**EXERCISE OBJECTIVE**: For each line in the data below, write an exact copy.

**SUPPLIED DATA**:
'''

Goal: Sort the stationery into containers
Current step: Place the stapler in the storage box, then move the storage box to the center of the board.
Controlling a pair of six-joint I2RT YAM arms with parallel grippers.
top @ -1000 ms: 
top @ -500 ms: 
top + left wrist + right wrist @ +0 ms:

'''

**COMPLETED TASK**:
Goal: Sort the stationery into containers
Current step: Place the stapler in the storage box, then move the storage box to the center of the board.
Controlling a pair of six-joint I2RT YAM arms with parallel grippers.
top @ -1000 ms: 
top @ -500 ms: 
top + left wrist + right wrist @ +0 ms:

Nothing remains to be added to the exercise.